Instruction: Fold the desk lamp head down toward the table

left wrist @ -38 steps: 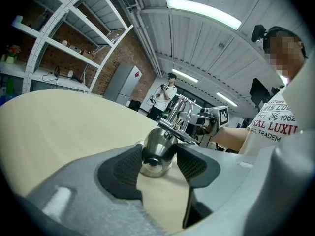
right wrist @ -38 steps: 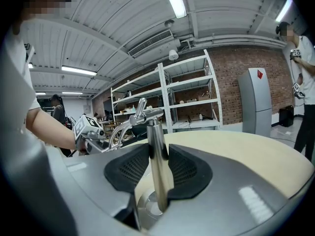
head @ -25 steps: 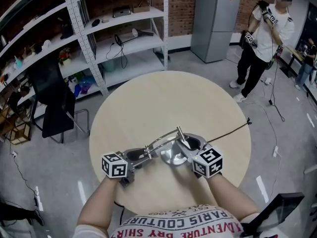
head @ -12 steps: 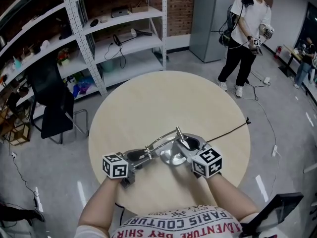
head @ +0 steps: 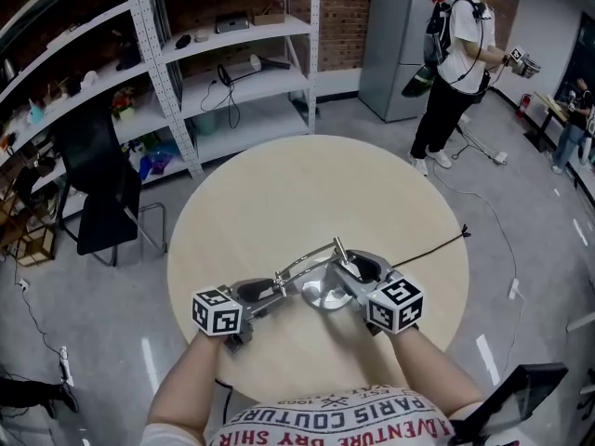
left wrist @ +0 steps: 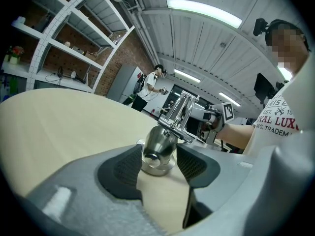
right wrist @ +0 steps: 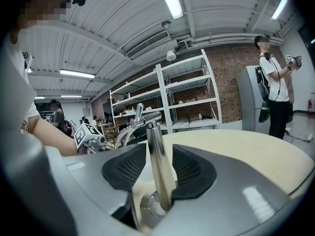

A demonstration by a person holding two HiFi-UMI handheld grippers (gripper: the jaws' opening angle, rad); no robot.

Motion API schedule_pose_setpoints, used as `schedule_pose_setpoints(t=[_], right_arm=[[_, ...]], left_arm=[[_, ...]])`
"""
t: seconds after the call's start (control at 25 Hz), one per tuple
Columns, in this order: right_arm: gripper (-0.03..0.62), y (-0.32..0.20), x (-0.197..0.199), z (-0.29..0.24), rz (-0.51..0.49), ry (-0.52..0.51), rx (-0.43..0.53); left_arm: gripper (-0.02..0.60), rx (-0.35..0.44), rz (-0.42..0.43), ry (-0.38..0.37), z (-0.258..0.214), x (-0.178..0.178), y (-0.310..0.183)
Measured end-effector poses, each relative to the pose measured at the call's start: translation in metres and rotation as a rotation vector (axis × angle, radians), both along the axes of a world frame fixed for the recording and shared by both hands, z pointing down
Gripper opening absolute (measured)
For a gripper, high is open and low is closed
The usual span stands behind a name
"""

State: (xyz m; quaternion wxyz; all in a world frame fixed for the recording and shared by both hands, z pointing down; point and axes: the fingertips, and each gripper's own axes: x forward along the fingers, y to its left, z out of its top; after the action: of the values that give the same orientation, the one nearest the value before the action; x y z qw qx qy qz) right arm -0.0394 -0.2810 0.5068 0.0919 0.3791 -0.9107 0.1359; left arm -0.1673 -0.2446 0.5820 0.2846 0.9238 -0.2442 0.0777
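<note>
A chrome desk lamp lies folded low at the near side of the round table point(head: 307, 189). Its small rounded head point(left wrist: 157, 149) rests on the tabletop between the pads of my left gripper point(left wrist: 158, 161), which is shut on it. The jointed arm point(head: 305, 263) runs from there across to the upright rod point(right wrist: 156, 151) above the dish-shaped base point(head: 321, 295). My right gripper point(right wrist: 156, 167) straddles that rod and its jaws are opening, with a gap showing on the rod's left side. In the head view the left gripper point(head: 265, 291) and right gripper point(head: 358, 269) face each other across the lamp.
The lamp's black cable point(head: 432, 247) trails to the table's right edge. Metal shelving point(head: 223, 72) and a black chair point(head: 102, 193) stand at the back left. A person point(head: 456, 72) with a backpack stands near the grey cabinet point(head: 400, 35) at the back right.
The lamp and both hands stay where they were. The person in the background has walked across and turned away.
</note>
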Motion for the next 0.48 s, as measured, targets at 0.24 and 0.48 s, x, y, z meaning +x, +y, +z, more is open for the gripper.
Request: schedule_pose_setpoints(t=[0.24,0.48], right_arm=[[0.133,0.017,0.008,-0.006,0.028,0.013,-0.003],[-0.002,0.064,0.006,-0.028,-0.081,0.023,0.021]], left_arm=[[0.213,-0.024,-0.047,0.041,-0.004,-0.031,0.021],[0.002,0.061,-0.080,0.022,-0.035,-0.024,0.060]])
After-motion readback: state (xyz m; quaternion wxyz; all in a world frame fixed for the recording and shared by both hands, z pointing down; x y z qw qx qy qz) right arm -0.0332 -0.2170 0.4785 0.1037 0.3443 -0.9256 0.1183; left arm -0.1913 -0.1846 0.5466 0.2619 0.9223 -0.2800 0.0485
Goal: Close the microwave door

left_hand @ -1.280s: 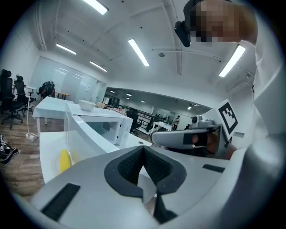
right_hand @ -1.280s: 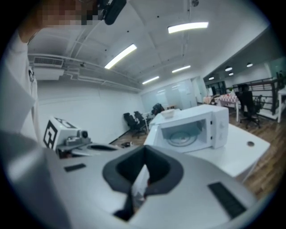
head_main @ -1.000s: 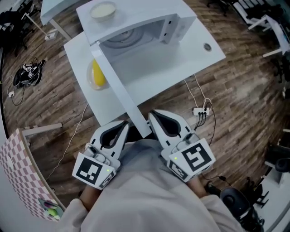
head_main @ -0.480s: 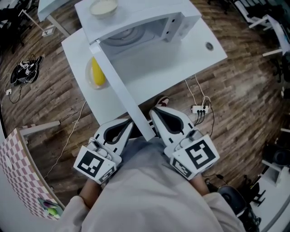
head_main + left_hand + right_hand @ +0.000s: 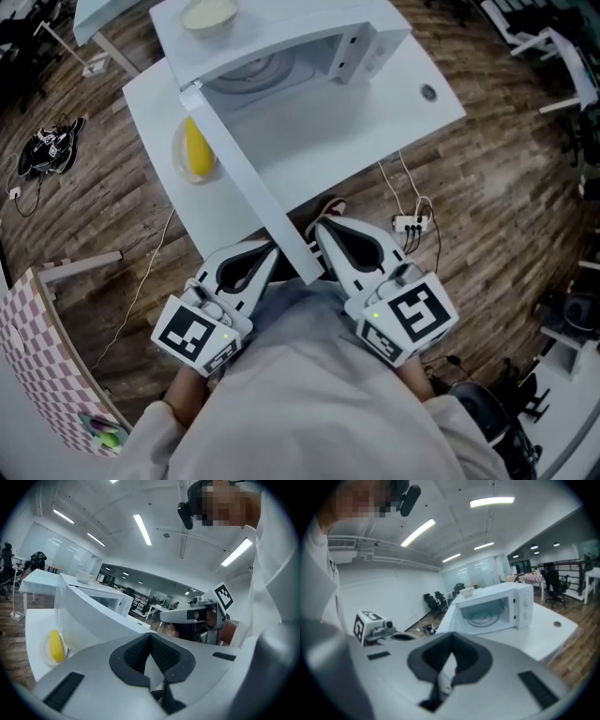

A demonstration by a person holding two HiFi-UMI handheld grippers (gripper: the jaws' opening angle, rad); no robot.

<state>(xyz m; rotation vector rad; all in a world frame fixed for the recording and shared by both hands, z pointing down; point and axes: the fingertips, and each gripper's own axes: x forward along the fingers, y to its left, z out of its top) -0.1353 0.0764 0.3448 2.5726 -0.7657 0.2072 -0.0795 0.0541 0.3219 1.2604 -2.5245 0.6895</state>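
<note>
The closing seems not yet begun: the left gripper (image 5: pixel 261 258) and right gripper (image 5: pixel 323 234), both with jaws pressed together on nothing, flank the free end of the open microwave door (image 5: pixel 246 178), so next the left one should probably push it toward the microwave (image 5: pixel 309 42) ahead.

This is an open-plan office hall. Long strip lights (image 5: pixel 142 528) run across a high white ceiling, black swivel chairs (image 5: pixel 433 600) stand by the far wall, and glass partitions (image 5: pixel 474 576) close off the back. White surfaces (image 5: pixel 375 141) stand on a wood-plank floor (image 5: pixel 506 187), with a tangle of cables (image 5: pixel 47 155) lying at 10 o'clock in the head view.
</note>
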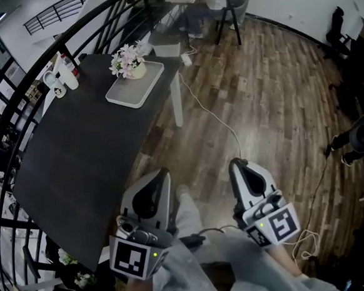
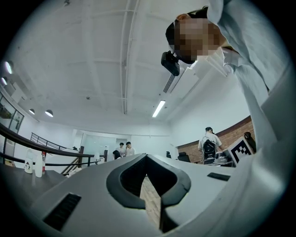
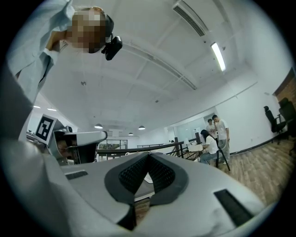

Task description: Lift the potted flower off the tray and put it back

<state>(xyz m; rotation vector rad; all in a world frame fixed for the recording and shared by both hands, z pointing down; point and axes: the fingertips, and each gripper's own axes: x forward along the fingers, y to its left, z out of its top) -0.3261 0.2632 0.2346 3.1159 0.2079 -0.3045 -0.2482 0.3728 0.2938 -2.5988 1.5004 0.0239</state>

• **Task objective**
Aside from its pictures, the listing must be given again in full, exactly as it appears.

• **Output below**
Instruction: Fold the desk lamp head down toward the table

left wrist @ -38 steps: 
right wrist @ -38 steps: 
head @ -25 steps: 
head @ -12 steps: 
head @ +0 steps: 
left wrist @ +0 steps: 
right wrist @ +0 steps: 

A demonstration by a person holding two HiFi-UMI handheld grippers (gripper: the jaws' opening angle, rad); no robot.

Motion API schedule_pose_setpoints, used as `schedule_pose_setpoints(t=[_], right_arm=[[_, ...]], left_arm=[[_, ...]])`
"""
t: seconds after the call's start (control at 25 Hz), one per tuple
Columns, in this order: right_arm: gripper (-0.03..0.62), y (-0.32..0.20), x (-0.197..0.199), z (-0.29..0.24), rz (-0.51..0.49), ry (-0.52..0.51), rx (-0.43..0.53); left_arm: gripper (-0.02..0.60), rx (-0.35..0.44), rz (-0.42..0.43), ry (-0.38..0.37), z (-0.258..0.214), x (-0.178..0.178), y (-0.310..0.183)
Measured end-effector poses, each relative to the pose measured at the call's start: translation in metres and rotation as a rotation vector (axis × angle, radians), both along the axes of a world frame fixed for the recording and shared by both hands, z pointing down
Gripper opening absolute (measured)
For a gripper, high is open and low is closed
The usual span stands behind a name
"""

State: (xyz m; quaternion wxyz; all in a world frame fixed for the recording and shared by both hands, z pointing down; point and axes: the fingertips, and each gripper's own axes: x forward along the fingers, y to its left, z out of its top; after the action: of the values that give the same orientation, the one nearest the value before the action; x y z qw qx qy qz) right arm -0.0394 -0.2810 0.5068 0.0919 0.3791 -0.9107 0.1359; left arm -0.1673 -0.2446 0.5820 0.2846 0.9238 -0.2442 0.0777
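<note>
A chrome desk lamp lies folded low at the near side of the round table point(head: 307, 189). Its small rounded head point(left wrist: 157, 149) rests on the tabletop between the pads of my left gripper point(left wrist: 158, 161), which is shut on it. The jointed arm point(head: 305, 263) runs from there across to the upright rod point(right wrist: 156, 151) above the dish-shaped base point(head: 321, 295). My right gripper point(right wrist: 156, 167) straddles that rod and its jaws are opening, with a gap showing on the rod's left side. In the head view the left gripper point(head: 265, 291) and right gripper point(head: 358, 269) face each other across the lamp.
The lamp's black cable point(head: 432, 247) trails to the table's right edge. Metal shelving point(head: 223, 72) and a black chair point(head: 102, 193) stand at the back left. A person point(head: 456, 72) with a backpack stands near the grey cabinet point(head: 400, 35) at the back right.
The lamp and both hands stay where they were. The person in the background has walked across and turned away.
</note>
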Motion for the next 0.48 s, as measured, targets at 0.24 and 0.48 s, x, y, z meaning +x, +y, +z, more is open for the gripper.
Request: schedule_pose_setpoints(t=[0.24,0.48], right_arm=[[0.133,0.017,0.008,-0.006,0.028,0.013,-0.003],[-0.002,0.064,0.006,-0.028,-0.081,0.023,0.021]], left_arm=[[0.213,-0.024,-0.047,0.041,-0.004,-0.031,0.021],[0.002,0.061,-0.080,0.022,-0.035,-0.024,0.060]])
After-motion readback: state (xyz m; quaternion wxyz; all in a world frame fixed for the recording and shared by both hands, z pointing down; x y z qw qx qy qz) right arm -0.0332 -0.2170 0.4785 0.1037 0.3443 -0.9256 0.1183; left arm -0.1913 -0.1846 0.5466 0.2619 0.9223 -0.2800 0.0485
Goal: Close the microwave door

left_hand @ -1.280s: 
right_hand @ -1.280s: 
head_main @ -1.000s: 
head_main @ -0.480s: 
head_main + left_hand + right_hand @ +0.000s: 

A demonstration by a person holding two HiFi-UMI handheld grippers (gripper: the jaws' opening angle, rad); no robot.

<state>(xyz m; rotation vector rad; all in a world frame fixed for the recording and shared by both hands, z pointing down; point and axes: the fingertips, and each gripper's own axes: x forward along the fingers, y to its left, z out of its top) -0.1353 0.0764 0.3448 2.5726 -0.7657 0.2072 -0.0795 0.0541 0.3219 1.2604 -2.5245 0.6895</state>
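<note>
The closing seems not yet begun: the left gripper (image 5: pixel 261 258) and right gripper (image 5: pixel 323 234), both with jaws pressed together on nothing, flank the free end of the open microwave door (image 5: pixel 246 178), so next the left one should probably push it toward the microwave (image 5: pixel 309 42) ahead.

This is an open-plan office hall. Long strip lights (image 5: pixel 142 528) run across a high white ceiling, black swivel chairs (image 5: pixel 433 600) stand by the far wall, and glass partitions (image 5: pixel 474 576) close off the back. White surfaces (image 5: pixel 375 141) stand on a wood-plank floor (image 5: pixel 506 187), with a tangle of cables (image 5: pixel 47 155) lying at 10 o'clock in the head view.
</note>
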
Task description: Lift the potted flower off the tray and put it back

<state>(xyz m; rotation vector rad; all in a world frame fixed for the recording and shared by both hands, z pointing down; point and axes: the fingertips, and each gripper's own axes: x forward along the fingers, y to its left, z out of its top) -0.3261 0.2632 0.2346 3.1159 0.2079 -0.3045 -0.2482 0.3728 0.2938 -2.5988 1.5004 0.0239</state>

The work on the exercise is done.